6 thoughts on “ALEXANDER THE GREAT

  1. I’m not a big fan, but…. one episode should be compulsory viewing for all students of theatre, whether actors or writers or critics. It is the one where Raquel (played by Sarah Lancashire) is about to go to a modelling assignment for “Armani”. The dialogue is comedy gold, but the range of pathos, comedy (with Reg and Maureen singing “The Young Ones”), drama with Curly’s dealings with his assistant manager and the scheming and conniving of Tanya, with the chivalry of Des Barnes covers every base in one half hour.

    There will also never, ever, be another Elsie Tanner.

    But another thought: maybe those characters were so alluring because we recognised them from our own community. Today’s communities are so atomised and constantly shifting, do we even see such brassy women as Elsie, or Hilda Ogden – or even Annie Walker types in our own lives any more?

    Liked by 1 person

    1. Indeed, the notion that a community has a history comprising characters who have been part of it for decades is a rarer concept these days. Whenever friends talk of street parties during the 1977 Silver Jubilee, they often sound surprised no such event took place on the street where I lived (though it was ironically a cul-de-sac). The fact the street was on a new estate meant there were no residents over 30, and it tends to be the middle-aged that organise those kind of do’s. It was an estate with no history, really, and yet now that it has one, it still isn’t Coronation Street. I can only think of one resident there today who has been there as long as my mum (40+ years), which speaks volumes as to the shifting nature of community over the last half-century.


  2. I concur – I grew up in a northern industrial ‘Coronation Street’, lived next-door to our ‘Elsie Tanner’, our ‘Rovers Return’ was just across the road, all the ‘Street’ characters, from the aspirational ‘Ken Barlow’ to the idle ‘Stan Ogden’ were instantly visible amongst that real, long-lived community.

    But, unlike today, many of those folk were life-long residents in that neighbourhood, as had been their parents before them – indeed my own maternal grandparents lived in the next parallel street all their married life – they all knew each other’s business and character.
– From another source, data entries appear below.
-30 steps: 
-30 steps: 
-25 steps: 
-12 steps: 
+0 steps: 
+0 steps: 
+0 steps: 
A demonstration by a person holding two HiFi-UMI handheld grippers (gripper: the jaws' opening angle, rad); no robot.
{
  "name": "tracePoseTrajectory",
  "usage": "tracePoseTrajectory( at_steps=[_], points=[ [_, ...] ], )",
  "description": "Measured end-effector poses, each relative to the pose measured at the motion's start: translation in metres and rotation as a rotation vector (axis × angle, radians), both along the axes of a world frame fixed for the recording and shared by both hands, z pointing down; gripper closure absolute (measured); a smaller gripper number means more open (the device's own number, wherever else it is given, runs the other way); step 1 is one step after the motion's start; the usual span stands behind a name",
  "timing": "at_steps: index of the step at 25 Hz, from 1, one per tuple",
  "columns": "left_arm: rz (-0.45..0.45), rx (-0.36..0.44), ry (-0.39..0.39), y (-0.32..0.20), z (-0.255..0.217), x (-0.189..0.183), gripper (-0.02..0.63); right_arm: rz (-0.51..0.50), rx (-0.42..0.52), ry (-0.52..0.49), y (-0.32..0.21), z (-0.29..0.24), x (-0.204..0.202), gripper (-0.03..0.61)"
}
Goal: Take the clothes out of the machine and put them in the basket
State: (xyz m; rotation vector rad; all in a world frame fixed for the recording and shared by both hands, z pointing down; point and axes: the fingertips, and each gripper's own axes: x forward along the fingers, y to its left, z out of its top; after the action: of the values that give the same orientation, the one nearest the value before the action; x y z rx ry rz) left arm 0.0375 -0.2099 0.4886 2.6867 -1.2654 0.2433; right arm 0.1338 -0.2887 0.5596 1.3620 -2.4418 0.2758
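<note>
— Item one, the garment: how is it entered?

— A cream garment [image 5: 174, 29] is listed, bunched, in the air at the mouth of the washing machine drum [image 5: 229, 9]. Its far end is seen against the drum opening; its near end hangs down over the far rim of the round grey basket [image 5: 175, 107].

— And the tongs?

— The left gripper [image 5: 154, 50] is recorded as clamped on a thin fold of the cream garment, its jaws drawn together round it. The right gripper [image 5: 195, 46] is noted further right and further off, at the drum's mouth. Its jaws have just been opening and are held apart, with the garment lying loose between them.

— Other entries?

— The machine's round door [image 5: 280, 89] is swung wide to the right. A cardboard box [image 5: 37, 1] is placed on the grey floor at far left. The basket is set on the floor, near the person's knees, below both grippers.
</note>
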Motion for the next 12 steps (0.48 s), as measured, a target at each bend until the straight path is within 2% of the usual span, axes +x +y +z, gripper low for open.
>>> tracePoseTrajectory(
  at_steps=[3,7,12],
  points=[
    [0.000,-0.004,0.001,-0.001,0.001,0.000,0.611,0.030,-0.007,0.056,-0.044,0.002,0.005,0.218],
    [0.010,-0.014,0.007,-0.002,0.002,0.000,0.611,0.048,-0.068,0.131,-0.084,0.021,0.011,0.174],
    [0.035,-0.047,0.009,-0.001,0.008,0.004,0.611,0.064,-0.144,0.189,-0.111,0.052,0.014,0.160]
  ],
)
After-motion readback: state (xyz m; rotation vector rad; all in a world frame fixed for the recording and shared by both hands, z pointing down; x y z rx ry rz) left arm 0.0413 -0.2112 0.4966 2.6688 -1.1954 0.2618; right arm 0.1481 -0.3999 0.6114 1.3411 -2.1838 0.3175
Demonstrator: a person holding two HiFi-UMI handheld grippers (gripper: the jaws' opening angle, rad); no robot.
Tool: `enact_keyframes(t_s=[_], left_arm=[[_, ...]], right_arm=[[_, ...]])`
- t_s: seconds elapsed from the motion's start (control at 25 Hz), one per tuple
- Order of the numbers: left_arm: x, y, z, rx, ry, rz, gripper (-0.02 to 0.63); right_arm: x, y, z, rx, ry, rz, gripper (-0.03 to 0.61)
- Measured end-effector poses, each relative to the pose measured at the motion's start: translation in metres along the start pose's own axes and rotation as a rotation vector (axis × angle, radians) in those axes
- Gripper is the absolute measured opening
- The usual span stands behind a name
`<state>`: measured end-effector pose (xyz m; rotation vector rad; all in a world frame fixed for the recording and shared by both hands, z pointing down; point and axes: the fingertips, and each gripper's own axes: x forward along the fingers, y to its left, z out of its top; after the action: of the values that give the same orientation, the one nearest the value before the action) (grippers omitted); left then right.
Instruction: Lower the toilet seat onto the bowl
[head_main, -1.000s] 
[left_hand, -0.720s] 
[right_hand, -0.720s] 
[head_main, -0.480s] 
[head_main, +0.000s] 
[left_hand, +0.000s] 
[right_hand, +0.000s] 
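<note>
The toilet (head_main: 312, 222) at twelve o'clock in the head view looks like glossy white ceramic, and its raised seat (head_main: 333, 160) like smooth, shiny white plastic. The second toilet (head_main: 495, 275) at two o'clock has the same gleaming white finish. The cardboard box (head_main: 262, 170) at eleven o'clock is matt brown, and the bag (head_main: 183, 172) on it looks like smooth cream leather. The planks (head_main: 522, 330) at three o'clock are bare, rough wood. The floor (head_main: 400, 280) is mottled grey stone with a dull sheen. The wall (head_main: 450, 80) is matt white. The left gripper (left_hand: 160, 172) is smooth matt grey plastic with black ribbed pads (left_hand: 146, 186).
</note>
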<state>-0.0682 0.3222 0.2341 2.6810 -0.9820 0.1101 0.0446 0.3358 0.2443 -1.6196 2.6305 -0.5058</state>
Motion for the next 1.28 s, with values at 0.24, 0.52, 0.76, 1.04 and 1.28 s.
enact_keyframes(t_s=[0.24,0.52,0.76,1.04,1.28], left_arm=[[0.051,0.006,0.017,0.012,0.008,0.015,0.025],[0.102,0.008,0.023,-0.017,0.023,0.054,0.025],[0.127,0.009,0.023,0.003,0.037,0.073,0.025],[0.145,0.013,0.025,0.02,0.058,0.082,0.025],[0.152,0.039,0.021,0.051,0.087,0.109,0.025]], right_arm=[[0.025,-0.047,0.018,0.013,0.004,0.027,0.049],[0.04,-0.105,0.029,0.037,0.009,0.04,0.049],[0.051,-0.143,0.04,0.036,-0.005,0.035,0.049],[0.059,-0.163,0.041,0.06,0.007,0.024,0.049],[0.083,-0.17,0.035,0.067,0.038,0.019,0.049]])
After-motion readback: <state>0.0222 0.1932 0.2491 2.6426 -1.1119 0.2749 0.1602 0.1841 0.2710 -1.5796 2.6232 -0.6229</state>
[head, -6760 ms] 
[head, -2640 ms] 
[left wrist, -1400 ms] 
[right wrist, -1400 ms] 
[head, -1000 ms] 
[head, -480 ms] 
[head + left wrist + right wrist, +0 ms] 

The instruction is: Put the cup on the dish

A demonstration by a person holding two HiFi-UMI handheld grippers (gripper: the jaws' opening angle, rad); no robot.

But to most of those folk, moving out was not an option, neither was any big aspiration, their modest aim was just to pay their bills each week, enjoy what little they had and ‘get by’. They may not have been entirely happy with their lot, but they had no realistic expectation of changing it, so pragmatic resignation was the order of the day.

    Today, everyone is fed a 24/7 media diet of expectations which stimulates aspiration and movement – not necessarily a bad thing, but some amount of community ‘baby’ has certainly been thrown out with the old ‘bath-water’.

    Liked by 1 person

    1. I think the glut of ‘property porn’ TV shows certainly have a lot to answer for, generating the belief that a house is not a home but a cash-cow investment, and that aspiring to constantly change addresses in some ill-advised and largely unrealisable (for most) concept of social mobility is somehow ‘keeping up with the Jones’s’. Therefore, communities are in a permanent state of flux and community spirit is thin on the ground.

      On a different note, welcome back to the fold, good sir. I hope the IT issues have been resolved now.


  3. Still some way off the ‘final solution’ but I’m limping along with a lap- top until I can get a new office system in place – but at least I’ve got full web-access back. Migrating historic stuff from defective decade-old systems ain’t fun. Having to spend real money on it too, which is even worse. Hey ho.

    (The delight is that I can now get scales of processing power and storage on a lap-top for ‘pence’, when the same thing would have literally cost millions only 20 years ago, and needed a sterile environment and armies of operators to run it – amazing progress).

    Liked by 1 person

    1. Yes, I’ve also had to endure the tedious process of transferring ‘stuff’ from one PC to another, though in my case the material only stretched back four or five years at the very most. Accumulated a lot more since then, a bit like actual physical stuff!